# The Thin Blue Line: TiBook Screen



## Swrdfshtrombone (Dec 18, 2002)

Hello all:

I've got a TiBook 500, and all of a sudden, I have a thin blue vertical line on the right side of my screen. It goes away if I put pressure on the edge of my screen, but I'm guess it's something hardware related. Any quick fixes?
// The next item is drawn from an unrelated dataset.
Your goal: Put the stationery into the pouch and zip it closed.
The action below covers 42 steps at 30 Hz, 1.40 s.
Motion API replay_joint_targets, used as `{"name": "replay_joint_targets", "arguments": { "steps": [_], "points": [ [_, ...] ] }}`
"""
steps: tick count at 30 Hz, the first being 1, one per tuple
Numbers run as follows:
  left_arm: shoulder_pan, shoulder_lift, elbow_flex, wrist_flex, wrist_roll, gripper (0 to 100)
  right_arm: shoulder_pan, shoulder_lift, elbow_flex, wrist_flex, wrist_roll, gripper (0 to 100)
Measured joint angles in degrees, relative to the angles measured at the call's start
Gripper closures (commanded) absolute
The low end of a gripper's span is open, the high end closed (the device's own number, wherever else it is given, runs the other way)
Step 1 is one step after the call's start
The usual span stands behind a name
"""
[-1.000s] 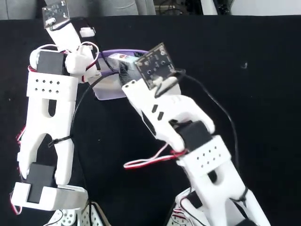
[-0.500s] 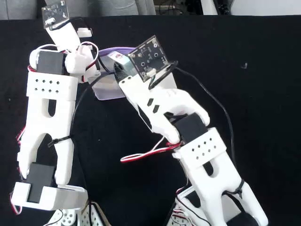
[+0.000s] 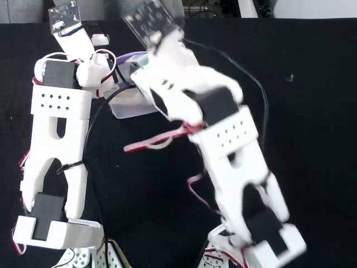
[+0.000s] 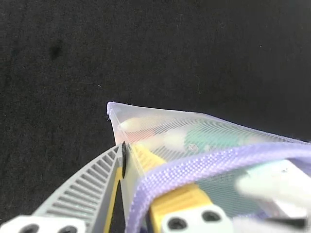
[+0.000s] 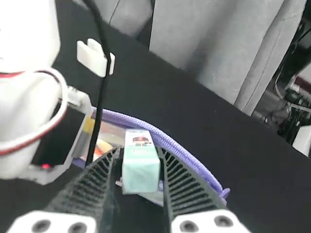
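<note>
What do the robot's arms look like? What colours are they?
The left arm and right arm are chunky white plastic with black motor blocks, rows of little holes and red, white and black wires. The left gripper has a grey ribbed finger and a yellow one; the right gripper has black ribbed fingers.

Open black surface (image 3: 312,111) to the right of the right arm (image 3: 223,139) gives the widest passage; that arm slants across the middle, over the pouch's (image 3: 127,105) near side. The left arm (image 3: 58,128) walls off the left, the left end effector (image 4: 127,153) clamped on the pouch wall. A black cable (image 5: 99,73) crosses one end of the pouch mouth, which sits under the right end effector (image 5: 140,160) gripping a mint box (image 5: 140,174).
</note>
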Motion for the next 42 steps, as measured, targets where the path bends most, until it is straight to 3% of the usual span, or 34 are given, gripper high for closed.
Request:
{"name": "replay_joint_targets", "arguments": {
  "steps": [8, 14, 23, 32, 42],
  "points": [
    [0.0, 0.0, 0.0, 0.0, 0.1, 97, -0.1, 20.0, -33.6, 22.6, 0.2, 98.7],
    [0.0, 0.0, 0.0, 0.0, 0.1, 97, -0.1, 30.0, -47.6, 28.8, 0.2, 98.7],
    [0.1, 0.0, -0.1, 0.0, 0.1, 97, 0.1, 37.9, -48.8, 29.0, -0.1, 98.5],
    [0.3, 0.0, -0.1, 0.0, 0.0, 97, -0.2, 37.7, -48.6, 29.0, -0.1, 74.7],
    [0.1, 0.0, -0.1, 0.3, 0.1, 97, -0.2, 30.3, -47.8, 29.0, 0.4, 73.4]
  ]
}}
Or am I screwed?


----------



## Dusky (Dec 18, 2002)

When my iMac (15" Flat Screen) was new, it did it too.  A line across the screen.  I can't remember if it was horizontal, or vertical, but it sure freaked me out!  It went away by itself, though.  Or did I have to put the computer to sleep, or restart?  Hmm...


----------



## f_h_petrone (Dec 18, 2002)

usually when a pixel burns out its a dot, not a line, that is seen on the screen.
I would say that it is a software problem....
not so sure though but i can't really think that a perfect straight line of pixels were burnt out AT THE SAME TIME.


----------



## Swrdfshtrombone (Dec 19, 2002)

I don't think it's a software problem, because when I bend the screen slightly, the line goes away, and when I let go, it comes back.


----------



## DeltaMac (Dec 20, 2002)

Probably just a normal cracked video ribbon cable or cold solder joint, happens in laptops. You probably can't repair it yourself (unless you're real good at hi magnification-type electronic repairs) It'll probably get worse as time goes on.  Either the ribbon cable or the display (or both) will probably need replacing at some point. Do it before your warranty expires.


----------